**Work task:**
Copy each line of the records that contains the word "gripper".

**Records shown:**

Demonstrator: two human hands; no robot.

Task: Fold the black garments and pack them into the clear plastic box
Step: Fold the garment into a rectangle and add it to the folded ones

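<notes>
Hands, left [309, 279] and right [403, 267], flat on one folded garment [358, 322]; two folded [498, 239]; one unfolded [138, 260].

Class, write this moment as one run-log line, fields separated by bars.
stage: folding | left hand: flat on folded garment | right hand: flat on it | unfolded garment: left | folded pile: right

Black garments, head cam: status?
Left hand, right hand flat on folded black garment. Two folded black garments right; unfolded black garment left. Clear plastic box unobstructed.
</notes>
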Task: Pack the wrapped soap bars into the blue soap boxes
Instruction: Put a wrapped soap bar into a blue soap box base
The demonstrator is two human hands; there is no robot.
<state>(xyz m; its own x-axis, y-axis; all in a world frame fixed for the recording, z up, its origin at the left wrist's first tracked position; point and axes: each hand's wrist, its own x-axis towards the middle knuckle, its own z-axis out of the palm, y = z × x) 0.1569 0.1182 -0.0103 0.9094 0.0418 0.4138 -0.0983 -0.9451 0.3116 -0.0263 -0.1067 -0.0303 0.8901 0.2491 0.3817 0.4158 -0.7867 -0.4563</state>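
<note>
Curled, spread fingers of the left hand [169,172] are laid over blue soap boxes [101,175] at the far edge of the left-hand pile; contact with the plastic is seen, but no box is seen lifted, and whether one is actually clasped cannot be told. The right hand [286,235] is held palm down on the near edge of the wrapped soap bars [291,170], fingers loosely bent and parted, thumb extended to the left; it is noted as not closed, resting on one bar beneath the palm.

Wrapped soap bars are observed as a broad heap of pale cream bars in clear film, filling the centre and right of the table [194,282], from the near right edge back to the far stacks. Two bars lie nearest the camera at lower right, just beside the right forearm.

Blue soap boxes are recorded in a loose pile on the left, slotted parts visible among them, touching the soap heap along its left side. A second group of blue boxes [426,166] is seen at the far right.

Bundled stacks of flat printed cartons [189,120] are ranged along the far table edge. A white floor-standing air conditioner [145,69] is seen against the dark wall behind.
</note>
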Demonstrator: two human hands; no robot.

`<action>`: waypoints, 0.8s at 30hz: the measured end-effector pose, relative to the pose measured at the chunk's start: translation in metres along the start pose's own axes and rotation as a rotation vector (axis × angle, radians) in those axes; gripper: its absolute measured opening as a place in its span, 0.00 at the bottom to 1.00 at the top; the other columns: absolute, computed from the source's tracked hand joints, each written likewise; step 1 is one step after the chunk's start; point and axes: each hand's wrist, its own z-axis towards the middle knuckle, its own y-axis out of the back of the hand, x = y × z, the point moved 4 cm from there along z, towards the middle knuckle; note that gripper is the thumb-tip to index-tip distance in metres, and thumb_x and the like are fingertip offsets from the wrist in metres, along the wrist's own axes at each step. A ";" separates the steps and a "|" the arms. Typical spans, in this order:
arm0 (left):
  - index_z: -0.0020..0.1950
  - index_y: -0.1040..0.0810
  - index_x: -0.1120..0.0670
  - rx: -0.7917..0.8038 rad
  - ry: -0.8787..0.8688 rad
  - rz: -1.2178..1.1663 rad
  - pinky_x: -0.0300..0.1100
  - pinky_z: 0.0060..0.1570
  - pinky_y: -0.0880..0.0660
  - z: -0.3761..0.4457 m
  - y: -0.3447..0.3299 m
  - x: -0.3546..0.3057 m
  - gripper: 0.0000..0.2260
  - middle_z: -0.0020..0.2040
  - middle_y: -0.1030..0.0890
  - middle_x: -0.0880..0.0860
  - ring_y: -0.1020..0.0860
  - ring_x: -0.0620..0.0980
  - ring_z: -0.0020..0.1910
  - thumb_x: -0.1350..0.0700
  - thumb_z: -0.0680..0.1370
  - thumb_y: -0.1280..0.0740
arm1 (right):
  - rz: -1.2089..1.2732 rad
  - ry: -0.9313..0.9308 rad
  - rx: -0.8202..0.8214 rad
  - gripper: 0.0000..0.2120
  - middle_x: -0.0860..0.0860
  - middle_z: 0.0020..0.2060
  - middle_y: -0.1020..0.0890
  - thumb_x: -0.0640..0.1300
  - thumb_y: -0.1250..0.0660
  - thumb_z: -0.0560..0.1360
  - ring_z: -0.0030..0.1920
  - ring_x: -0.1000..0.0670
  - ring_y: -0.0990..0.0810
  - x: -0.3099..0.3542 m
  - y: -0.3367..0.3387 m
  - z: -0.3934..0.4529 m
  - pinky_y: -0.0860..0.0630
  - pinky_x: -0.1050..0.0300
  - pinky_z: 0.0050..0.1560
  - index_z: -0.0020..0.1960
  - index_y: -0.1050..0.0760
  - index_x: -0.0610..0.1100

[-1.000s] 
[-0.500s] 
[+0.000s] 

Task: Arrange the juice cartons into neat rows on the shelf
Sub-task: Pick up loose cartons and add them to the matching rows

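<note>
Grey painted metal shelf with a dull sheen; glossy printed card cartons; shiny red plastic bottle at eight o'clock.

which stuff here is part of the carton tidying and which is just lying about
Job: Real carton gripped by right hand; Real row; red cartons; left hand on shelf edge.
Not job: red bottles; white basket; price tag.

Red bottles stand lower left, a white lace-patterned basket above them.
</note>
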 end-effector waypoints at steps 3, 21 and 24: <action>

**Expected output:**
`<action>`: waypoints, 0.8s at 30hz: the measured end-effector pose, relative to the pose measured at the chunk's start: translation in metres along the start pose's own axes and rotation as a rotation vector (axis × angle, radians) in those axes; gripper: its absolute measured opening as a place in its span, 0.00 at the bottom to 1.00 at the top; the other columns: absolute, computed from the source's tracked hand joints, each written likewise; step 1 is one step after the chunk's start; point and axes: each hand's wrist, its own z-axis towards the middle knuckle, its own y-axis out of the back of the hand, x = y × z, the point moved 4 cm from there along z, towards the middle knuckle; note that gripper is the thumb-tip to index-tip distance in metres, and thumb_x and the like are fingertip offsets from the wrist in metres, along the wrist's own axes at each step. A ";" separates the steps and a "|" the arms. Typical spans, in this order:
  - gripper: 0.0000..0.2260
  - gripper: 0.0000..0.2120

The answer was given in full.